"Under Milk Wood". Keble O'Reilly
Well, this was lovely.
Ted Fussell’s adaptation of Dylan Thomas’s raucous-cum-elegiac radio play about the inhabitants of a small Welsh fishing village called Llareggub (‘Buggerall’ backwards) quite brilliantly bucks the trend of student productions that dispense with stagecraft and trust entirely to performance. Instead, Fussell’s Under Milk Wood draws on a myriad of theatrical techniques as distinctive and multifarious as the village characters themselves.
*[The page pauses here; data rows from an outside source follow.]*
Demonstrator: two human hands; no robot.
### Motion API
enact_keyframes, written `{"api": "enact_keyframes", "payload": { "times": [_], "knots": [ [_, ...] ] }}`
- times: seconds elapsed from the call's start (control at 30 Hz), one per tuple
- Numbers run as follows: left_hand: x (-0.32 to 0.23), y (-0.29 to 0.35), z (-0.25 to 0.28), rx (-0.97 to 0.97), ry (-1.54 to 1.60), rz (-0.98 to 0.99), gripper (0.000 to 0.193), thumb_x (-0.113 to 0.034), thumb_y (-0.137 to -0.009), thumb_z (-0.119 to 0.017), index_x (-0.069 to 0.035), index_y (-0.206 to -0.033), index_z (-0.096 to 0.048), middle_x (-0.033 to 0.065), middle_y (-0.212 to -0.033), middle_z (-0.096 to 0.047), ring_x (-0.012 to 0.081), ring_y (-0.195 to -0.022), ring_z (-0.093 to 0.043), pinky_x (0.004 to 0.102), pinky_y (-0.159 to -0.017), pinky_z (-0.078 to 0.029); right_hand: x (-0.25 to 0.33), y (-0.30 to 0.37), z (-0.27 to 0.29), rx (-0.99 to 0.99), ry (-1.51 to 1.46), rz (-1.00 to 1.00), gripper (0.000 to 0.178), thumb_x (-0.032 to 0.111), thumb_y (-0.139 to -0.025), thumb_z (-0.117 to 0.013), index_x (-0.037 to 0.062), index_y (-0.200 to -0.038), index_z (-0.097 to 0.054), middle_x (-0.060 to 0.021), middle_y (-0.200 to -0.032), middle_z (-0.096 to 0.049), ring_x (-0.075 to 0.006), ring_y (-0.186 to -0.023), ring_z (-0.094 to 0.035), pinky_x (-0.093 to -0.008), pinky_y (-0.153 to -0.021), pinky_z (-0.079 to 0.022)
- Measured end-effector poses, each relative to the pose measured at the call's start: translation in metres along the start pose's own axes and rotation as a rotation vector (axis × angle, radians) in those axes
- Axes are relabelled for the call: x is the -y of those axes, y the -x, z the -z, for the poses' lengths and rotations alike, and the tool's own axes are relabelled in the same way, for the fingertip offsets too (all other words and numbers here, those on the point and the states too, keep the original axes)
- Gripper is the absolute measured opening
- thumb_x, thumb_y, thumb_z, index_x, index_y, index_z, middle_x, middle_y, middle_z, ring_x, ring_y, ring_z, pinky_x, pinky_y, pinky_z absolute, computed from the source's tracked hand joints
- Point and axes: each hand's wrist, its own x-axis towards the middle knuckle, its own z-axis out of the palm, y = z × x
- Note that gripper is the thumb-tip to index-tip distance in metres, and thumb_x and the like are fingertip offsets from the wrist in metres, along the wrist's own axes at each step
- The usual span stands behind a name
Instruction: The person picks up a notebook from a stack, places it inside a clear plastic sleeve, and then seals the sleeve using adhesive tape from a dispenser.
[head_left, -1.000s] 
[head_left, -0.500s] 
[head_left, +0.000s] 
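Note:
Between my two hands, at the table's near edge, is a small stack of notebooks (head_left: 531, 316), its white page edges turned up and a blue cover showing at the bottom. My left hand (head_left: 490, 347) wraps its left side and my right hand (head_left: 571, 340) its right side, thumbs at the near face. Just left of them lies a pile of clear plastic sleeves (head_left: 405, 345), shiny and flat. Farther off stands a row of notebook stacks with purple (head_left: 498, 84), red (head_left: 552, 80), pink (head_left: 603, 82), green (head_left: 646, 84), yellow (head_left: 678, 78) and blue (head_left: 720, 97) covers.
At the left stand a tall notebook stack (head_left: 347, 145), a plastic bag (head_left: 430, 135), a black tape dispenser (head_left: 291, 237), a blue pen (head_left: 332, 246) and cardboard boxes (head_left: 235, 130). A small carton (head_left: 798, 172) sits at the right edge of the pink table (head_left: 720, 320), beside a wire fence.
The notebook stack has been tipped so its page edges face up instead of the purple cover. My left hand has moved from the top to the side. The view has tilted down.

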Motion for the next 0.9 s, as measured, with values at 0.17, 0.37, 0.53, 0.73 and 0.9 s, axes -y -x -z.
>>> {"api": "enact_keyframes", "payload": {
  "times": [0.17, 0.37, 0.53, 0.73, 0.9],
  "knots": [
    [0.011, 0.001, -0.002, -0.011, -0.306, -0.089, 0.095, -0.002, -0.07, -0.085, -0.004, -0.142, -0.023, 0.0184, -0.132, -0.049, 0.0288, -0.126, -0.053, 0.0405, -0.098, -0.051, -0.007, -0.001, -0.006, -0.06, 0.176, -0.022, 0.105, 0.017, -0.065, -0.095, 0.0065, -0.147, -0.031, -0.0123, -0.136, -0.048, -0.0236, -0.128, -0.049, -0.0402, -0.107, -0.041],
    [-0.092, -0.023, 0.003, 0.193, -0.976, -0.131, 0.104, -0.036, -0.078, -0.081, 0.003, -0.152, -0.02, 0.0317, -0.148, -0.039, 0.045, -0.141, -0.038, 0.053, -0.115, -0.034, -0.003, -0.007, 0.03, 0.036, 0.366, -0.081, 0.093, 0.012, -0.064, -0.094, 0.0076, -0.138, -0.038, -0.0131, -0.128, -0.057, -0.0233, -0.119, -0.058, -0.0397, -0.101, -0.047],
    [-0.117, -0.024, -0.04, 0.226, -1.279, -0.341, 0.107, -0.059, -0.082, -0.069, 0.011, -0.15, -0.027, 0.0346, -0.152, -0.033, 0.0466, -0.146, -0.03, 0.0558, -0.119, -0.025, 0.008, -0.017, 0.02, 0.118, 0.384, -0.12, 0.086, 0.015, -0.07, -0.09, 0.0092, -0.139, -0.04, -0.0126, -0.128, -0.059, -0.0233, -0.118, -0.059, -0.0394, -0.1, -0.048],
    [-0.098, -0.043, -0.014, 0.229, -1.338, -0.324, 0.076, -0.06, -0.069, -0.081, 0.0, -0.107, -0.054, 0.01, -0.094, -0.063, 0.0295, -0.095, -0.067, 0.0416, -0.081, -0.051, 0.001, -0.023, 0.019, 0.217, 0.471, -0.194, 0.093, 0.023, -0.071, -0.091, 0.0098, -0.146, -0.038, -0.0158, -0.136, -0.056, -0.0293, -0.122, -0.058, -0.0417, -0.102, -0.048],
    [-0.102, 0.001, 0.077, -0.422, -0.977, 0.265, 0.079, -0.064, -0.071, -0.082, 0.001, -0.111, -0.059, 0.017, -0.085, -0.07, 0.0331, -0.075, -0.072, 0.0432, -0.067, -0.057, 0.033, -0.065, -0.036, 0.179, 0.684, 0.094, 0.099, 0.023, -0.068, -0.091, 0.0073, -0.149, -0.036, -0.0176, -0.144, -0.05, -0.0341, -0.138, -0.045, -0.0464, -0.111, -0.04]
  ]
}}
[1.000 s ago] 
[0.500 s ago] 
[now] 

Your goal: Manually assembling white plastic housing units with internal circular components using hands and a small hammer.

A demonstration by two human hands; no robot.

Let’s get the one gripe out of the way: the voices (with one or two exceptions) are just too quiet. When there is an almost constant musical underscore, a traverse staging – meaning the actors have to face away from half the audience much of the time – and it all takes place in a big hangar of a venue like the O’Reilly, then amplification is needed. While Thomas’s witty and evocative language comes through much of the time, quite a lot of detail is lost. This is a shame. But it’s more than made up for by the sensitively created joys of Fussell’s beautiful production.
Where to begin? Well, how about the sky? Under Milk Wood starts at nighttime, and billowing white sheets hang low over the stage and audience, almost brushing our heads while soft pink lights of dusk glow through the fabric. It feels like a cloudy Welsh night hemming the villagers into their homes, and us along with them. When dawn breaks about forty minutes into the show, the sheets rise into the sky, and it has the genuine sensation of a new day.
This sort of gently effective stagecraft permeates the show. There are purpose-built puppets of foxes, children and a lost lover, whose mute presence is all the more poignant for its simple construction. There are shadow projections depicting the village and some of the events that take place there. At one breathtaking moment a character’s tiny silhouetted hand reaches out to the giant hand of another on the screen, stretching both light and reality. Tables and fishing boats are fashioned out of sheets held by the actors, as if the whole life of this little community is homespun and fragile. In one gloriously poetic scene, the elderly blind sailor Captain Cat (Wally McCabe) identifies the women of the town from the sound of their footsteps, which are created by the on-stage sound crew tapping tiny items against their desk.
And then there’s the music. Rather than an orchestra, here we have a fiddle, a guitar, a harp and a tin whistle. The sound is wonderful, pure Welsh folk, and (in another insouciantly touching moment) at the climax of the play, the little band of musicians comes out of the wings and performs live on stage, to the delight of the audience.
On top of all this, there’s a framing device for the entire play. It starts (and ends) with an old-fashioned BBC Radio ‘On Air’ light and one announcer (Bea Smalley) reciting the opening monologue, after which the village comes to life and the sound studio fades away. This of course nods to Under Milk Wood’s origins as a radio play, but it also pays homage to Dylan Thomas himself, who played that announcer’s voice in the very first radio production back in 1953.
It's an all-consuming, immersive, sensory experience. And it swings from the tragic (Polly Garter, who has affairs with the men of the village but can think only of her dead love) to the comic (Mr Pugh the schoolmaster, who dreams of poisoning his wife in ever more dastardly ways, but never gets round to it), with style and pace.
But at the heart of Under Milk Wood, there is, and always will be, Thomas’s rich, flowing, dirty, beautiful language. ‘Starless and bible-black, the cobble streets silent and the hunched, courters’-and-rabbits’ wood limping invisible down to the sloeblack, slow, black, crowblack, fishingboatbobbing sea’. ‘I will lie by your side like a Sunday roast before the mice gnaw at your bottom drawer’. ‘Lovesick wood-pigeons mooning in bed’. ‘The town smells of seaweed and breakfast’. God knows how, but Thomas even makes the phrase ‘tinned salmon’ echo with power and meaning.
And I haven’t even mentioned the programme. It’s an impressive, full-colour, tri-fold creation, featuring a hand-drawn map of the village, with the actors’ names and their characters’ homes marked on the houses. Stunning, and reassuringly professional.
As the play comes to an end, the villagers return to their troubled beds and mumble in their sleep. As the Reverend Jenkins says, ‘They are not wholly bad or good.’ They sleep to rise again in future productions. Organ Morgan, Sinbad Sailors and Gossamer Beynon will return as long as Dylan Thomas is the heart of Welsh poetry. But for now, as the music stops, and Ted Fussell modestly stands to accept the applause of his admiring cast, they fade, fade into the dying of the light.